Slept on Soul/Corey Glover – Hymns (LaFace Records)
By Michael A. Gonzales

It was February, 1987 when I first heard the voice of singer Corey Glover beautifully screeching into a microphone at the famed (and eternally dirty) punk club CBGB. Back then, Glover was the latest vocalist for guitarist Vernon Reid’s rock group Living Colour, a slot previously filled by future Eye & I vocalist D.K. Dyson and jazzbo Mark Ledford. From the stage of the aforementioned CBGB, the Brooklyn native was on the path of proving himself in front of the hyper audience consisting of mostly Black Rock Coalition (B.R.C.) members.

“I had been singing since I was boy growing-up in Brooklyn,” Glover to me in 2009. “My older brother Tommy was singer, so I started doing it because of him.

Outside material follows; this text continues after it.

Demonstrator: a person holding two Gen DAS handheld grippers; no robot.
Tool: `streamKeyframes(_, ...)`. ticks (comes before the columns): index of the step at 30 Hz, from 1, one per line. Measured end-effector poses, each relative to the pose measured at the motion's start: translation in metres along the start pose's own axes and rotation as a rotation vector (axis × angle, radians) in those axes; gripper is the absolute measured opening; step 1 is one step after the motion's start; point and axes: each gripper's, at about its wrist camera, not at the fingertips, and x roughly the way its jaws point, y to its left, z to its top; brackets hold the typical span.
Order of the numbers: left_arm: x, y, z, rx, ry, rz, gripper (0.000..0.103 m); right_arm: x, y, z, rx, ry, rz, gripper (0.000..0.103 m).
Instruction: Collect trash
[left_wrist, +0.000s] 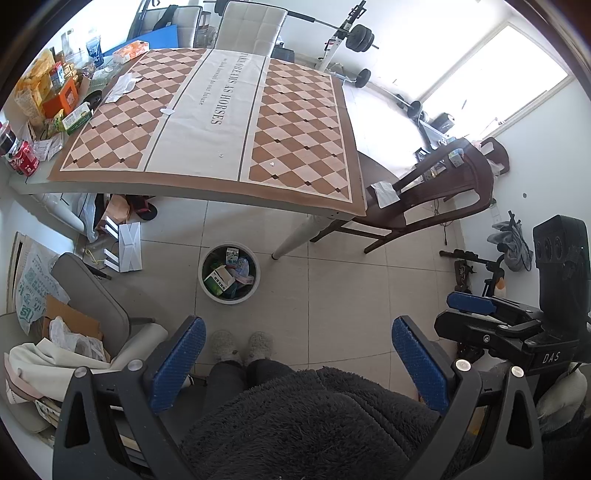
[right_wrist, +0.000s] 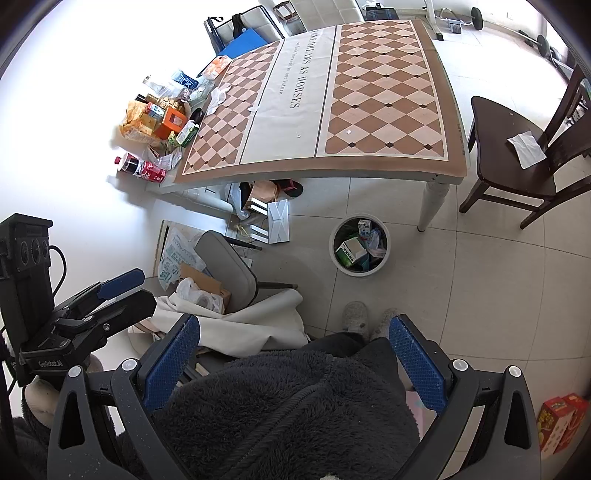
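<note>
Left wrist view, from left to right. At the far left edge of the frame, snack packets (left_wrist: 35, 86), an orange box (left_wrist: 63, 98) and a red can (left_wrist: 26, 159) crowd the end of the counter (left_wrist: 184, 190). A checked cloth (left_wrist: 221, 122) covers most of the counter; a crumpled tissue (left_wrist: 122, 85) lies on it at upper left, and small white scraps (left_wrist: 168, 110) sit near its middle. Below the counter, at frame centre, a round bin (left_wrist: 229, 274) stands on the tiled floor, holding cartons and wrappers. At bottom centre the left tongs (left_wrist: 297, 363) are spread wide with nothing between them, over a dark fleece garment (left_wrist: 303, 424) and two slippers (left_wrist: 242, 345). To the right, a dark wooden chair (left_wrist: 436, 192) carries a white paper (left_wrist: 386, 192) on its seat. At lower right the right tongs (left_wrist: 476, 306) show side on; from here I cannot tell their state.

Right wrist view. At lower left the left tongs (right_wrist: 122, 286) appear side on. The snack heap (right_wrist: 155, 118) sits at upper left, the cloth (right_wrist: 332, 99) at top centre, the bin (right_wrist: 359, 244) right of centre. The right tongs (right_wrist: 293, 363) at the bottom are spread wide and empty. The chair (right_wrist: 517, 162) with its paper (right_wrist: 526, 146) is at the right edge.
</note>
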Motion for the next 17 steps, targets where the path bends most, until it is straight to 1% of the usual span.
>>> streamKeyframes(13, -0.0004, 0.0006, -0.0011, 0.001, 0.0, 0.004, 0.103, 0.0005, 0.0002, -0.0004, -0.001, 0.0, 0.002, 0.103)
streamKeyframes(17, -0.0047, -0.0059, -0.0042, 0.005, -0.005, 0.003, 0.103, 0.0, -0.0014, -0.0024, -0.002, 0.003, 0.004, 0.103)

When I was five or six, I sang for my grandmother on Sunday and afterwards joined the church choir and was in a group called Talented Unlimited.”

Reid was also the co-founder (along with writer Greg Tate and a gang of others) of the B.R.C, an organization that catered to artists of color looking for something different. Attracting a left of center crowd, the B.R.C. meetings were the perfect connecter for likeminded arty folks; additionally, part of their mission was helping the musical artists get bookings in downtown clubs.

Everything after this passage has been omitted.